First of all, treat the whole thing as 2D for the purpose of these calculations.
Then implement a common Shape or similar class (perhaps better an interface) that has a function that takes some points and returns a list of points the Shape contains. The exact struct/class of the points doesn't matter and probably depends on the framework/engine you're using if any.
Circles are straightforward, just check every point in your terrain chunk against the centre of the circle - anything with smaller distance than its radius is inside.
Rectangles are easy if aligned to the coordinate grid - but if you want arbitrary rotation, it is not hard. If you know your rectangle's centre and its rotation, you can rotate the rectangle and the points the opposite way, then use the axis aligned algoritm - any point that has its X coord more than rectangle's origin X and less than rectangle's origin X + width, same for its Y (Z) coord. In your case you are probably using X-Z as the "flat" directions and Y as the "ignored" height, so keep that in mind.
Any other stuff, probably the same, just rotate to axis align and calculate from that.
You'll probably be returning indices anyway, so not really needed to "unrotate" stuff after you're done with it as you're working on a copy of the vertex data anyway.
It might even be simpler to never touch the vertex data at all and use some "fixed" constant grid that you just copy and rotate to axis align, calculate indices and then dispose the copy at the end.

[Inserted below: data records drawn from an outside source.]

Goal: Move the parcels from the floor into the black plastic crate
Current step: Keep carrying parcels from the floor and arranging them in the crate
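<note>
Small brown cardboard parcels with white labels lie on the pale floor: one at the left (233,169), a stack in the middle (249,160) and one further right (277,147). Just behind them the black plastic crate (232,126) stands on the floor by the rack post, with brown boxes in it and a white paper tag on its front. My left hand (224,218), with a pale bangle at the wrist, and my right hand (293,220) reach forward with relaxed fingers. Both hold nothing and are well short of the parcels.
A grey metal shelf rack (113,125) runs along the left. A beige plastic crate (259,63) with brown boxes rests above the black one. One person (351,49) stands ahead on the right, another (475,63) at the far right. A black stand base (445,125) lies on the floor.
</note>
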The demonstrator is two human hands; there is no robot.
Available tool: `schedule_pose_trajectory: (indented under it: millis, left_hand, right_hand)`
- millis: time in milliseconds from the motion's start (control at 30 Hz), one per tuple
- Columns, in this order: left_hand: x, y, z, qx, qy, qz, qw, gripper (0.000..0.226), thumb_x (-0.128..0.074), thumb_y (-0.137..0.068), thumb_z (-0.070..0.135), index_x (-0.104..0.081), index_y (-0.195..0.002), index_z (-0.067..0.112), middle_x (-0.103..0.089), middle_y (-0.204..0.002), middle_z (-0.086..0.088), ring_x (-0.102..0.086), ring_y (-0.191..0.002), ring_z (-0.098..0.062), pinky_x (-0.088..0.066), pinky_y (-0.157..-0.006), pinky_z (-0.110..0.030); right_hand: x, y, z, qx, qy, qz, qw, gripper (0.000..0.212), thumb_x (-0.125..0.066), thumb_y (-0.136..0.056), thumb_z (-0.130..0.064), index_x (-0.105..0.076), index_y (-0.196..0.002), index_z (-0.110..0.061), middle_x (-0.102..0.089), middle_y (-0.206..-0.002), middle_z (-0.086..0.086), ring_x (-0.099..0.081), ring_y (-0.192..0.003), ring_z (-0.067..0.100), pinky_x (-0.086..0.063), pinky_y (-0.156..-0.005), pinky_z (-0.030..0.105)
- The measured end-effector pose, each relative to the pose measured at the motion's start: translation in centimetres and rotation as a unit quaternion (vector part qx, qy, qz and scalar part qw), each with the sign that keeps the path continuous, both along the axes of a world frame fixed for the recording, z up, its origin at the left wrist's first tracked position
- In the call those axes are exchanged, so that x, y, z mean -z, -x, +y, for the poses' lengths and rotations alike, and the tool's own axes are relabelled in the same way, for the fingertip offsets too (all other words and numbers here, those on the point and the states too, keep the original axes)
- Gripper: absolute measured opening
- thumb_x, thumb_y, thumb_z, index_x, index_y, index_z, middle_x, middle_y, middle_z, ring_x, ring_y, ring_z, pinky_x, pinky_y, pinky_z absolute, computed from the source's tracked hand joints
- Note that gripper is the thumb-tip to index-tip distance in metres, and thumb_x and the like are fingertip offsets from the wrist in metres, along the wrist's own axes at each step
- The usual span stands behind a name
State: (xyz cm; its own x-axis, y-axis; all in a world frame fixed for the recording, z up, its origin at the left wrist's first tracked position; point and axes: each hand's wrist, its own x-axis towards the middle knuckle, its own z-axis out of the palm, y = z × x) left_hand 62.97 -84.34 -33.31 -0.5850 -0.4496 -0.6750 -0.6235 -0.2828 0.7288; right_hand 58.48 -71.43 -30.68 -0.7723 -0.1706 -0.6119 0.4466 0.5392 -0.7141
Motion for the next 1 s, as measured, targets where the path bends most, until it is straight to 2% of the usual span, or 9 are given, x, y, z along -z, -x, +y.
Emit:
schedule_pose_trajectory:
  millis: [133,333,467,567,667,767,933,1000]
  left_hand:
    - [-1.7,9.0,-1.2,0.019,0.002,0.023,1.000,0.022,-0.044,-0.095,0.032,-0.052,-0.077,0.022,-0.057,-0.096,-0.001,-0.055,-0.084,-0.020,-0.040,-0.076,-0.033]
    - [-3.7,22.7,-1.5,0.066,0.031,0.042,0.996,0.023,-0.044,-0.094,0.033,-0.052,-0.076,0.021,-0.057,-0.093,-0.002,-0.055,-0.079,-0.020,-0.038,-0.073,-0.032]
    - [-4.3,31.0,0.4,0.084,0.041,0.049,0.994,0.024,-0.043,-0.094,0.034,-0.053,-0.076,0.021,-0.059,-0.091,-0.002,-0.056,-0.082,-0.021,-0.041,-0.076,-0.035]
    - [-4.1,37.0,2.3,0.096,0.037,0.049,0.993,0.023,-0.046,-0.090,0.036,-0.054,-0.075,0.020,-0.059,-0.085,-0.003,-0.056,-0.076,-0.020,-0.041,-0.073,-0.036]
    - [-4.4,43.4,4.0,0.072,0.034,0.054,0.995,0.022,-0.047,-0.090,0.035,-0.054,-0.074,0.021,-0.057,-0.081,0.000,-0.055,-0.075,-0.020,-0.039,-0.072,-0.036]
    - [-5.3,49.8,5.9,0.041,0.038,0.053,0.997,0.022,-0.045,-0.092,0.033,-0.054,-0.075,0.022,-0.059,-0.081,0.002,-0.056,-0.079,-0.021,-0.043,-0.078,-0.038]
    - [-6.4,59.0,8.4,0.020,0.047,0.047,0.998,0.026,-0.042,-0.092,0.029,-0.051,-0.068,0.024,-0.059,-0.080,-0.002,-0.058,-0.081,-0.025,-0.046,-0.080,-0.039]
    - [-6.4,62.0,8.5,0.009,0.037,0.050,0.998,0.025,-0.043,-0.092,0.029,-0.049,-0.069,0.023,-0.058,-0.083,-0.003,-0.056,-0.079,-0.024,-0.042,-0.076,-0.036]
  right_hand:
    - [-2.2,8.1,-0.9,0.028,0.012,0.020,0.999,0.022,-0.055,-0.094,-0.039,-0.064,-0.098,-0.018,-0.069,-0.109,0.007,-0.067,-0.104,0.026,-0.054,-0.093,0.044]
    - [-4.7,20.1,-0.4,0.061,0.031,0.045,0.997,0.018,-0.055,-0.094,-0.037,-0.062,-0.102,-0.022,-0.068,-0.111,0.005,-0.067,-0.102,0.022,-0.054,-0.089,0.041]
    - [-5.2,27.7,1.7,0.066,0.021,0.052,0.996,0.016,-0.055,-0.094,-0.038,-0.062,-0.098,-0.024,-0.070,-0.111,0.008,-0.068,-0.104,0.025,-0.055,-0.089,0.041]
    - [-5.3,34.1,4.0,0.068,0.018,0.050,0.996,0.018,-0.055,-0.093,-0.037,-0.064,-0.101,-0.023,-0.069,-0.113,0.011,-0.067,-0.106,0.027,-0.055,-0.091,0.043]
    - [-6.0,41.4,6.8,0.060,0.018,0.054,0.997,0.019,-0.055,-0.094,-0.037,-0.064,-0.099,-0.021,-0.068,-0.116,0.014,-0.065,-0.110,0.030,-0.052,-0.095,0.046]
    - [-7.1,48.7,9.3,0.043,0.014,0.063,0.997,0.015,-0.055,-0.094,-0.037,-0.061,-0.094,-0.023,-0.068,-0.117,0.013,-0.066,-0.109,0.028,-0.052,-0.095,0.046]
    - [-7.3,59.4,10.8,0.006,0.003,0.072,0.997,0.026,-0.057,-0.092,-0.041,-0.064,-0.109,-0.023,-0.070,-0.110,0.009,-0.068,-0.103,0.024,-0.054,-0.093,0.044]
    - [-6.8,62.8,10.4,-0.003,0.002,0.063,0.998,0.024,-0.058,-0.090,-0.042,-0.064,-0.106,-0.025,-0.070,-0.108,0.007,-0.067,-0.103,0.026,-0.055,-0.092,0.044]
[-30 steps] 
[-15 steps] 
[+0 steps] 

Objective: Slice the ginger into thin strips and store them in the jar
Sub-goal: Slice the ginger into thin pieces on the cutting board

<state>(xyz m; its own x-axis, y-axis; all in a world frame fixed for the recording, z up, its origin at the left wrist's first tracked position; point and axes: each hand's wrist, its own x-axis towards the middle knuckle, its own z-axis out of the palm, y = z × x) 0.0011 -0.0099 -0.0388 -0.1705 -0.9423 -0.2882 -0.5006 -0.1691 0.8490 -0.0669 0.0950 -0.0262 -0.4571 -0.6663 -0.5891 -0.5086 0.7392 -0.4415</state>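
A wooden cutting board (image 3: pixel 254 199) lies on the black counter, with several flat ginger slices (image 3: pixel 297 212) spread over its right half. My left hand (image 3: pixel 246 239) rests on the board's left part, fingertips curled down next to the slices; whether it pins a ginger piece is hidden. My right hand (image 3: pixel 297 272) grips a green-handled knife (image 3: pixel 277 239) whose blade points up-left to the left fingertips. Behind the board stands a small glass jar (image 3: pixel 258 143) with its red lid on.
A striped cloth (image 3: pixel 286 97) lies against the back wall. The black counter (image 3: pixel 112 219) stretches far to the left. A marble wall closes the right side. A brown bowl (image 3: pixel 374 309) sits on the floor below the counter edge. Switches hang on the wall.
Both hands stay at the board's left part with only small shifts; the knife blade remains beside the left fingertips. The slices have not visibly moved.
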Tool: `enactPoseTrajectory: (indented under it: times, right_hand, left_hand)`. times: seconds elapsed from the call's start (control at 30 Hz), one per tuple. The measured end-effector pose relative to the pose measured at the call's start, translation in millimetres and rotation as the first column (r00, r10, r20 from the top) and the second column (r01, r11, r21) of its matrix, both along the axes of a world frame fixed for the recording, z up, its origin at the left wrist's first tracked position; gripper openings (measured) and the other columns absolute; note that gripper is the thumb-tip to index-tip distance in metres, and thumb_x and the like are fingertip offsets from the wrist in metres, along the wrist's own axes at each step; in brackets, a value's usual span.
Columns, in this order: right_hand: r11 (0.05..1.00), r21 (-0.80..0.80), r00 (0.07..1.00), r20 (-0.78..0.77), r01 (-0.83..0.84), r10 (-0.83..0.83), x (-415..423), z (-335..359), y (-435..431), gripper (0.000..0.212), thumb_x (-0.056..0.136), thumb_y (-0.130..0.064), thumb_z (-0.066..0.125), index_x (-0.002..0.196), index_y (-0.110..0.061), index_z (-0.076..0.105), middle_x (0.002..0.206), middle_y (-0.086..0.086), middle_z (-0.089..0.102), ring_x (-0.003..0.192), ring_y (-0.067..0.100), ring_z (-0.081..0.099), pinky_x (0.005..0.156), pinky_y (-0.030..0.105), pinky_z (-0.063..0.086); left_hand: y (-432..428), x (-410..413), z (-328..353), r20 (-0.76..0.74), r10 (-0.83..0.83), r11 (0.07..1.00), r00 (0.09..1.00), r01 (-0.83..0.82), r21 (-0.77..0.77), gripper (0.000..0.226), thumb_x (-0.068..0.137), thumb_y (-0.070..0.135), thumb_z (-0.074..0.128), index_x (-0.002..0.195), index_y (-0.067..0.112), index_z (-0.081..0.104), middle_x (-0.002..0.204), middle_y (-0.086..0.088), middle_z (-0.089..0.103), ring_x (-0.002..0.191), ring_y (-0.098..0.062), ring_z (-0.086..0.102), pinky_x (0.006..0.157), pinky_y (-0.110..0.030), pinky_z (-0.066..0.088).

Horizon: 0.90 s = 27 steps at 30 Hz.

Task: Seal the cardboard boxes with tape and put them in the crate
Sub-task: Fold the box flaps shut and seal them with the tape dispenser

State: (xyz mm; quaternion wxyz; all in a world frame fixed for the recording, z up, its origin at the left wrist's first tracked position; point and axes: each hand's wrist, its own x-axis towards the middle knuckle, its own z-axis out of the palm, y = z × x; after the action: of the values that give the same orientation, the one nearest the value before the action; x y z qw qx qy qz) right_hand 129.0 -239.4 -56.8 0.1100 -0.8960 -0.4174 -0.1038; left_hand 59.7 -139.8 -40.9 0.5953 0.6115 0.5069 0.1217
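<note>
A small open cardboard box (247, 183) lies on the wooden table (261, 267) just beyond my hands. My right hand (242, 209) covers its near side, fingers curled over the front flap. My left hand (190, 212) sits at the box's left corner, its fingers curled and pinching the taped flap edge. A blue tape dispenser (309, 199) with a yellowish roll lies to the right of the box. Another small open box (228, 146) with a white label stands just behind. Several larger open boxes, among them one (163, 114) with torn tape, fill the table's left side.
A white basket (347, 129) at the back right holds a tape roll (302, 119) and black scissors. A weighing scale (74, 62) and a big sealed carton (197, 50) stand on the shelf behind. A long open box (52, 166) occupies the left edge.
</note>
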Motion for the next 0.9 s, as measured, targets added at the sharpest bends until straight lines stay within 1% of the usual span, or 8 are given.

Your function then would look something like this in pseudocode:
for (x, y) generate point P for index x,y rotate by inverse of Shape's rotation if needed check if it's inside the inverse rotated Shape add to list of indices if true
Once you have found the vertices that the Shape contains, you can also add any vertices that share a triangle with it by simply checking for each vertex as this is pretty fixed for such a grid.